ING Bank – Court Ruling (Netherlands, 2023)

Court Ruling
DPA RbAmsterdam26 October 2023Netherlands
final
Court Ruling

General GDPR enforcement action

This case relates to broader data protection obligations, not specifically to cookie or consent banner compliance. It is not included in cookie statistics or the Risk Calculator.

A Dutch court ruled that ING Bank must erase a negative credit record for a former customer who had paid off most of their debt. This decision is important because it shows that people's rights to have their data removed can outweigh a company's reasons for keeping it.

What happened

The court ordered ING Bank to erase a former customer's negative credit registration.

Who was affected

A former customer of ING Bank, who had declared bankruptcy and completed a debt-assistance program, was affected.

What the authority found

The court decided that the customer's rights to have their data erased were more important than ING Bank's interest in keeping the record.

Why this matters

This ruling reinforces the idea that individuals have strong rights over their personal data, even against large companies. Businesses should be aware that they may need to justify keeping personal data against requests for deletion.

GDPR Articles Cited

Art. 17 GDPR
Art. 21 GDPR
Decision AuthorityRb. Amsterdam
Full Legal Summary
Detailed

In December 2005, the data subject took out a €202,500 mortgage for a house with ING Bank (the controller). In 2008, the data subject faced financial hardship and could no longer pay off the mortgage, and had to declare bankruptcy.
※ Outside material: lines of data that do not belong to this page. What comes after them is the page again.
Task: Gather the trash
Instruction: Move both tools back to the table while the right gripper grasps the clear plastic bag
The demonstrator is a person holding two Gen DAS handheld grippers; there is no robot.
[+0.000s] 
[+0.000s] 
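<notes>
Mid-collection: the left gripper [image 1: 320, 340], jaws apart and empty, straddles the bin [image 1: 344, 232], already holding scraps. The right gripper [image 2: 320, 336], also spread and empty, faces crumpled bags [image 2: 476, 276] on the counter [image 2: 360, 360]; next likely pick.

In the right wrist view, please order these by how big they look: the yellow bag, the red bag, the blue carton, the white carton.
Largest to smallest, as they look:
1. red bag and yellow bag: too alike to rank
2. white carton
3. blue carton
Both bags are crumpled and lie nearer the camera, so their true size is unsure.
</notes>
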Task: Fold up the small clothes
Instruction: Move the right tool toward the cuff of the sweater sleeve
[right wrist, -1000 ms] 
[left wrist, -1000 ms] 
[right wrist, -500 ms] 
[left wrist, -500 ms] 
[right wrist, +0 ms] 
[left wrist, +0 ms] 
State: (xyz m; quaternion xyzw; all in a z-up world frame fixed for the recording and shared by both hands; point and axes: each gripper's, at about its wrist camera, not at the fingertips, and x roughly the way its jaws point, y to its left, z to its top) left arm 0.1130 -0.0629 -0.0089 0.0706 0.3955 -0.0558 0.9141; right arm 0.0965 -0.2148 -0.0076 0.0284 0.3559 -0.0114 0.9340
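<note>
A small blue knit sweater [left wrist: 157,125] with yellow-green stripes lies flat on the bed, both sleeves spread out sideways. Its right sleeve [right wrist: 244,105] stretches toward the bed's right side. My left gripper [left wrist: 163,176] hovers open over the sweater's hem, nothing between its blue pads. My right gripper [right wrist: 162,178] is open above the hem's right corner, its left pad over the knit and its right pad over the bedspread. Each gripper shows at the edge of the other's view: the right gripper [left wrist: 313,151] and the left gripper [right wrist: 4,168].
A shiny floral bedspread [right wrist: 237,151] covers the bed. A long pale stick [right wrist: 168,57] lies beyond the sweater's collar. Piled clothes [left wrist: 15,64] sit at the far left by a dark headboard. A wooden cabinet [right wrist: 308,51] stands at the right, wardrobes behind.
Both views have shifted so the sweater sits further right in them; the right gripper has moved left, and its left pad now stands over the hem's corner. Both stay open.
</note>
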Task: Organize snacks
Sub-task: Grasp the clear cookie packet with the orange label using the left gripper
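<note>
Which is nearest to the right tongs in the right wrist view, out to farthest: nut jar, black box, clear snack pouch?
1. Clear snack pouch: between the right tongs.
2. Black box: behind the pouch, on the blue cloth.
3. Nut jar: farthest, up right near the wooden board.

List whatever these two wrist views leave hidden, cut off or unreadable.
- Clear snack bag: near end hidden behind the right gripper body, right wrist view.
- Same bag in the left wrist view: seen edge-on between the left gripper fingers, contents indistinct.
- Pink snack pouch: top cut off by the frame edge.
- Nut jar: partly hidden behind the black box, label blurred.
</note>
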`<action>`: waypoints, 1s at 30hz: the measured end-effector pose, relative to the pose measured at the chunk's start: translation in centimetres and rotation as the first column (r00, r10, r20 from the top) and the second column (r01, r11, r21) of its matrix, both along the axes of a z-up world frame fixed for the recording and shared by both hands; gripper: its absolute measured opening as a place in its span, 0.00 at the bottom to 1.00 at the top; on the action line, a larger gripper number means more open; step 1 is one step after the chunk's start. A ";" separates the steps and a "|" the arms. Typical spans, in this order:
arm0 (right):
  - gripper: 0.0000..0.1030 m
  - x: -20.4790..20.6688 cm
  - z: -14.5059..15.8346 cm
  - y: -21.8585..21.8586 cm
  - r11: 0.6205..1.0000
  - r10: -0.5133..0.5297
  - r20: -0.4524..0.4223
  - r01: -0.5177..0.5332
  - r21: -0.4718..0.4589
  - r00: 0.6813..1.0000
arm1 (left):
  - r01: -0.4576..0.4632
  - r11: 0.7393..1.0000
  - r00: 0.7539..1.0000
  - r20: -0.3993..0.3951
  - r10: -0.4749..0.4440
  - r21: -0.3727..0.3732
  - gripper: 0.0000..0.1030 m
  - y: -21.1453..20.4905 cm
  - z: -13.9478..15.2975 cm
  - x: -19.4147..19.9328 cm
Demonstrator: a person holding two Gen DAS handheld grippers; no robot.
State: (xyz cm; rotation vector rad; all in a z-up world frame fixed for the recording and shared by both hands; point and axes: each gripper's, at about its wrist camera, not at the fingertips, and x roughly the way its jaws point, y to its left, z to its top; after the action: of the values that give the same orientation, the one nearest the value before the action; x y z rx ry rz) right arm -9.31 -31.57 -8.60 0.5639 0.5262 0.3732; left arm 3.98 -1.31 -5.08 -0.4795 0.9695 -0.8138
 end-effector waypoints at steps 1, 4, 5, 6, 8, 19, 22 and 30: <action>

In 2009, the house was sold at auction for €147,788, which left the data subject with a residual debt of €77,575 (due to accrued interest). The data subject enrolled in a debt-assistance programme that they completed in 2021. By this time, ING Bank had received €72,000 from the data subject and wrote off its claim. Despite that, ING Bank still had the data subject negatively registered in the Central Credit Information System (CKI) of the Bureau Krediet Registratie (BKR). BKR is the body which collects and manages all credit data in the Netherlands. On 6 December 2022, the data subject made an erasure request under Article 17 GDPR and an objection under Article 21 GDPR to have their negative registration no longer processed and removed. ING Bank refused both requests. In particular, ING argued that its legitimate interest in recording the data subject’s credit history overrode the data subject's right to be forgotten. On 19 April 2023, the data subject filed a claim with the Amsterdam District Court. The Court held that the interests of the data subject overrode those of ING Bank (the controller) in relation to the erasure request. In reaching its conclusion, the Court undertook a balancing test to determine whether the Bank had sufficiently demonstrated compelling legitimate grounds for processing which were capable of overriding the data subject’s interests and rights. In the balancing test, the Court determined the scope of the controller's legitimate interest through the purposes behind the Bank’s credit registration system. The Court understood the purpose of the credit registration system to be twofold: 1. To protect consumers from taking on too much debt; 2. To protect lenders against consumers who do not or cannot fulfil t

Outcome

Court Ruling

A ruling by a national court on a data-protection matter.

Related Cases (0)

No other cases found for ING Bank in NL

This is the only recorded case for this entity in this jurisdiction.

Details

Ruling Date

26 October 2023

Authority

DPA RbAmsterdam

About this data

Data: GDPRhub (noyb.eu)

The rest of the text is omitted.